To debug a posix lock problem, the following information from both nodes would be a good start: cman_tool nodes corosync-objctl group_tool -n dlm_tool log_plock dlm_tool plocks <fsname> /etc/cluster/cluster.conf /var/log/messages /proc/locks ps ax -o pid,stat,cmd,wchan
(In reply to comment #2) > Can you tell me which NICs the cluster is using, and which firmware version the > NICs are using, if applicable. Used NICs: Broadcom NetXtreme II BCM5708 1000Base-T (B2) PCI-X 64-bit 133MHz > > I assume from the report that the application is making use of fcntl POSIX > locks. That appears to be the code path in question. Depending on the > application requirements, there may be better solutions. Can you confirm that > there was no process which was holding a lock and thus blocking the process in > question? There is only one process on each node which access the shared files as I explained. However I don't know what operations exactly those processes are doing.

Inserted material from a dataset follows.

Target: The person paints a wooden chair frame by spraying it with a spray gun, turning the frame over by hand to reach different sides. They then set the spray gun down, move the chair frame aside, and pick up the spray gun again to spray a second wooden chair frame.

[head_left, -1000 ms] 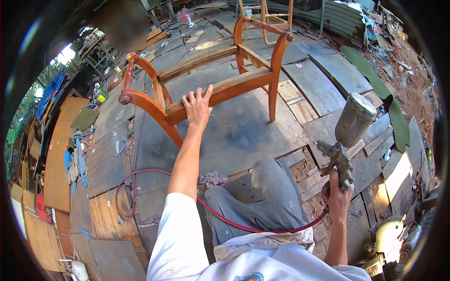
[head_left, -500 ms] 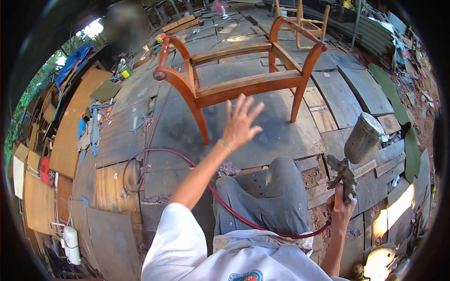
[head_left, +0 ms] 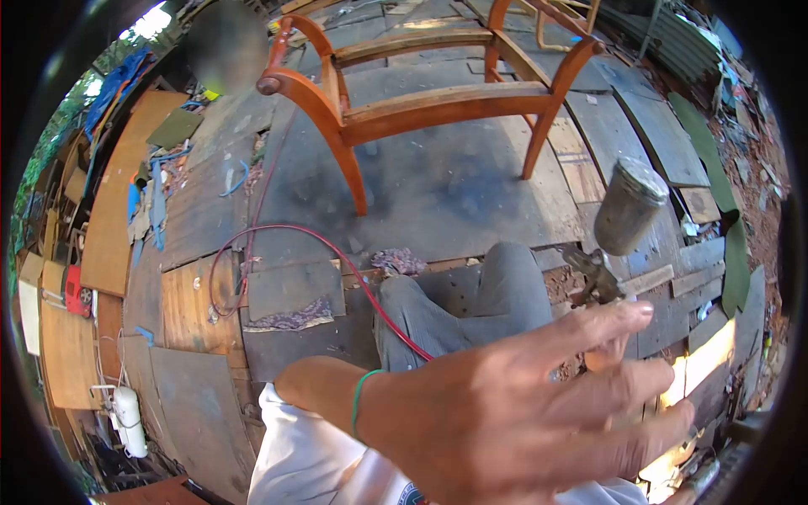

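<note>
My left hand (head_left: 522, 412), with a green band on its wrist, is raised close to the camera. Its fingers are apart, slightly smeared by motion, and nothing is in them. Behind it, mostly hidden, my right hand (head_left: 608, 352) holds a spray gun (head_left: 596, 278) by the handle. A grey metal cup (head_left: 631, 206) tops the gun. A red hose (head_left: 362, 290) loops over the floor and passes across my lap. In front stands an orange-brown wooden bench frame (head_left: 446, 114) with curved arms, upright on its legs and without a seat, apart from both hands.
Worn boards and sheets (head_left: 202, 404) cover the floor. Wood panels (head_left: 135, 194) lean at the left, near a white cylinder (head_left: 128, 421). A green strip (head_left: 734, 261) lies at the right. Another wooden frame (head_left: 547, 29) stands behind the bench frame.
My left hand has come back from near the bench frame toward the camera and to the right, now covering most of my right hand. The view has tilted down, and the spray gun remains held.
</note>
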### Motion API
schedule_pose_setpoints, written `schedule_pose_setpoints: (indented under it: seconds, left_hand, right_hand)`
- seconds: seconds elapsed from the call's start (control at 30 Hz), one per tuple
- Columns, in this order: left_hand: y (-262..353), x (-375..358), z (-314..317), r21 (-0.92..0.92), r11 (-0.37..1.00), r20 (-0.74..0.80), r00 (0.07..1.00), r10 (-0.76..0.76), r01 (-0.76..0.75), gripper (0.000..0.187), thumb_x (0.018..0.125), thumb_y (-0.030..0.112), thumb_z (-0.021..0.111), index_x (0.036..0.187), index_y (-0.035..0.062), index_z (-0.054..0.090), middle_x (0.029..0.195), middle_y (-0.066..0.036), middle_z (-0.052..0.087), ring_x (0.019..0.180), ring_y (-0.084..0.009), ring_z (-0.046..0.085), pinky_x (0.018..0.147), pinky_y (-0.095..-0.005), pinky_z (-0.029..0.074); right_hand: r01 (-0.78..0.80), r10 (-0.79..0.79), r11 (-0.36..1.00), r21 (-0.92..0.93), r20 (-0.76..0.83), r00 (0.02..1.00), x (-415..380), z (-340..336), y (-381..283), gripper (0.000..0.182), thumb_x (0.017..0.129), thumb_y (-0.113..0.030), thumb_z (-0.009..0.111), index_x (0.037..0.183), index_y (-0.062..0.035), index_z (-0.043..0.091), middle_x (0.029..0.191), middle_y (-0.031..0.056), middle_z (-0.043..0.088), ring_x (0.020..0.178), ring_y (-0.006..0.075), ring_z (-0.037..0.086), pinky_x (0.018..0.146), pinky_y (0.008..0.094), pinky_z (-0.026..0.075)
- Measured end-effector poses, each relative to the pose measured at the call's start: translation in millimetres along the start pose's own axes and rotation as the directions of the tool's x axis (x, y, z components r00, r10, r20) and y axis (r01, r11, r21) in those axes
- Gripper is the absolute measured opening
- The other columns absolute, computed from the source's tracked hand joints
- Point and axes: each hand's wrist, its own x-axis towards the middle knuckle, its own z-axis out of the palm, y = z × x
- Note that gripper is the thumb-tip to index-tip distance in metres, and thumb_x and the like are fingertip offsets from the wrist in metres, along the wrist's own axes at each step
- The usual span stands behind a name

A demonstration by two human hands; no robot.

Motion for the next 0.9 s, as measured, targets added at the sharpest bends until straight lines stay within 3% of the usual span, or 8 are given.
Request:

Created attachment 479549 [details] Resuls of the commands/content of the files you wanted in comment #3 Please find the results attached. nodeA = messaging-22 nodeB = messaging-23 (In reply to comment #3) > To debug a posix lock problem, the following information from both nodes would > be a good start: > > cman_tool nodes > corosync-objctl > group_tool -n > dlm_tool log_plock > dlm_tool plocks <fsname> > /etc/cluster/cluster.conf > /var/log/messages > /proc/locks > ps ax -o pid,stat,cmd,wchan
When I was looking at result of "corosync-objctl", I noticed there is multicast address "totem.interface.mcastaddr=239.192.149.169". I hadn't expected it uses muticast when it wasn't configured anywhere. Multicast is routed via different interface - bond0. It is bonding interface (mode=balance-tlb) which uses two the following physical interfaces: Intel Corporation 82598EB 10-Gigabit AF Dual Port Network Connection (In reply to comment #4) > (In reply to comment #2) > > Can you tell me which NICs the cluster is using, and which firmware version the > > NICs are using, if applicable. > > Used NICs: Broadcom NetXtreme II BCM5708 1000Base-T (B2) PCI-X 64-bit 133MHz > > > > > I assume from the report that the application is making use of fcntl POSIX > > locks. That appears to be the code path in question. Depending on the > > application requirements, there may be better solutions. Can you confirm that > > there was no process which was holding a lock and thus blocking the process in > > question? > > There is only one process on each node which access the shared files as I > explained. However I don't know what operations exactly those processes are > doing.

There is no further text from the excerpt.